Extract each line of the data and write it out again exactly.

####

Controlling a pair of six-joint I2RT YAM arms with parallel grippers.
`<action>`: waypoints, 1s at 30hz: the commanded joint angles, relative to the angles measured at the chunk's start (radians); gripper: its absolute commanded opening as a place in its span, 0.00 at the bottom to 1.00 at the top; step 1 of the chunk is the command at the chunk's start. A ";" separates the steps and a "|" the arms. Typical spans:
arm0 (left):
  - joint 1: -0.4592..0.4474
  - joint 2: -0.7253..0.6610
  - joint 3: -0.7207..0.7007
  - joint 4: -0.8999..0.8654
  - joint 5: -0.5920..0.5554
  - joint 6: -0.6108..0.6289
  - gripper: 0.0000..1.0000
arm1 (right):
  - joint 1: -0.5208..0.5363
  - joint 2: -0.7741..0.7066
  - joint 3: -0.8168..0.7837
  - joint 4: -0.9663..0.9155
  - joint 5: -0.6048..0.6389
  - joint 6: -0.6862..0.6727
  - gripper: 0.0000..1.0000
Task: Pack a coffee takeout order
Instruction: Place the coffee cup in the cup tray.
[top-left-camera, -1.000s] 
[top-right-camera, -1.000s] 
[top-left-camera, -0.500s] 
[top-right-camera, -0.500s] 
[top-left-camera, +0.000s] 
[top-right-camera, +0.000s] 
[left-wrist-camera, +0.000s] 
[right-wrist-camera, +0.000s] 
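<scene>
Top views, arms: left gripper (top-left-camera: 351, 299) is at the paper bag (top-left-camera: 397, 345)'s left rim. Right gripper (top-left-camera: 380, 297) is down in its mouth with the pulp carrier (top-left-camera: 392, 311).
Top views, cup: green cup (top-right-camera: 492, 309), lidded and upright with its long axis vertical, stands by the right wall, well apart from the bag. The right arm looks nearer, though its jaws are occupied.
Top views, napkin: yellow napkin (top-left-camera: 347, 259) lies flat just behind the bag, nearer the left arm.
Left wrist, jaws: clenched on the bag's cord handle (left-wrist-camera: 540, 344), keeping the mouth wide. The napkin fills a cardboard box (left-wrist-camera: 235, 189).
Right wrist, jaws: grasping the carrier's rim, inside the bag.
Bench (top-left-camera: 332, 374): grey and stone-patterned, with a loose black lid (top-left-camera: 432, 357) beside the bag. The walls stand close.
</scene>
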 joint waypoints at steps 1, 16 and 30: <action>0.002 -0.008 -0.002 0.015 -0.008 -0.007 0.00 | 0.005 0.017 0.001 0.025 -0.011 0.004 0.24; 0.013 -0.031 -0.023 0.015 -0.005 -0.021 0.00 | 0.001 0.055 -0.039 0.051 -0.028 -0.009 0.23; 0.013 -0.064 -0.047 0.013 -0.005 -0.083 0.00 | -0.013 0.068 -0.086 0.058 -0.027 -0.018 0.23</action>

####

**RESPONSE FOR THIS EXERCISE:**
Controlling a pair of six-joint I2RT YAM arms with parallel grippers.
`<action>`: waypoints, 1s at 30hz: the commanded joint angles, relative to the angles measured at the chunk's start (radians); gripper: its absolute commanded opening as a place in its span, 0.00 at the bottom to 1.00 at the top; step 1 of the chunk is the command at the chunk's start. A ";" separates the steps and a "|" the arms. Typical spans:
arm0 (left):
  - joint 1: -0.4592..0.4474
  - joint 2: -0.7253..0.6610
  - joint 3: -0.7207..0.7007
  - joint 4: -0.8999..0.8654
  - joint 5: -0.5920..0.5554
  - joint 6: -0.6108..0.6289
  - gripper: 0.0000..1.0000
arm1 (right):
  - joint 1: -0.5208..0.5363
  - joint 2: -0.7741..0.7066
  - joint 3: -0.8168..0.7837
  - joint 4: -0.9663..0.9155
  - joint 5: -0.6048..0.6389
  - joint 6: -0.6862..0.6727
  - gripper: 0.0000..1.0000
Task: Pack a coffee takeout order
Instruction: Place the coffee cup in the cup tray.
[top-left-camera, -1.000s] 
[top-right-camera, -1.000s] 
[top-left-camera, -0.500s] 
[top-right-camera, -0.500s] 
[top-left-camera, +0.000s] 
[top-right-camera, +0.000s] 
[left-wrist-camera, +0.000s] 
[right-wrist-camera, +0.000s] 
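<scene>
Top views, arms: left gripper (top-left-camera: 351, 299) is at the paper bag (top-left-camera: 397, 345)'s left rim. Right gripper (top-left-camera: 380, 297) is down in its mouth with the pulp carrier (top-left-camera: 392, 311).
Top views, cup: green cup (top-right-camera: 492, 309), lidded and upright with its long axis vertical, stands by the right wall, well apart from the bag. The right arm looks nearer, though its jaws are occupied.
Top views, napkin: yellow napkin (top-left-camera: 347, 259) lies flat just behind the bag, nearer the left arm.
Left wrist, jaws: clenched on the bag's cord handle (left-wrist-camera: 540, 344), keeping the mouth wide. The napkin fills a cardboard box (left-wrist-camera: 235, 189).
Right wrist, jaws: grasping the carrier's rim, inside the bag.
Bench (top-left-camera: 332, 374): grey and stone-patterned, with a loose black lid (top-left-camera: 432, 357) beside the bag. The walls stand close.
</scene>
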 joint waypoints at steps 1, 16 and 30: <action>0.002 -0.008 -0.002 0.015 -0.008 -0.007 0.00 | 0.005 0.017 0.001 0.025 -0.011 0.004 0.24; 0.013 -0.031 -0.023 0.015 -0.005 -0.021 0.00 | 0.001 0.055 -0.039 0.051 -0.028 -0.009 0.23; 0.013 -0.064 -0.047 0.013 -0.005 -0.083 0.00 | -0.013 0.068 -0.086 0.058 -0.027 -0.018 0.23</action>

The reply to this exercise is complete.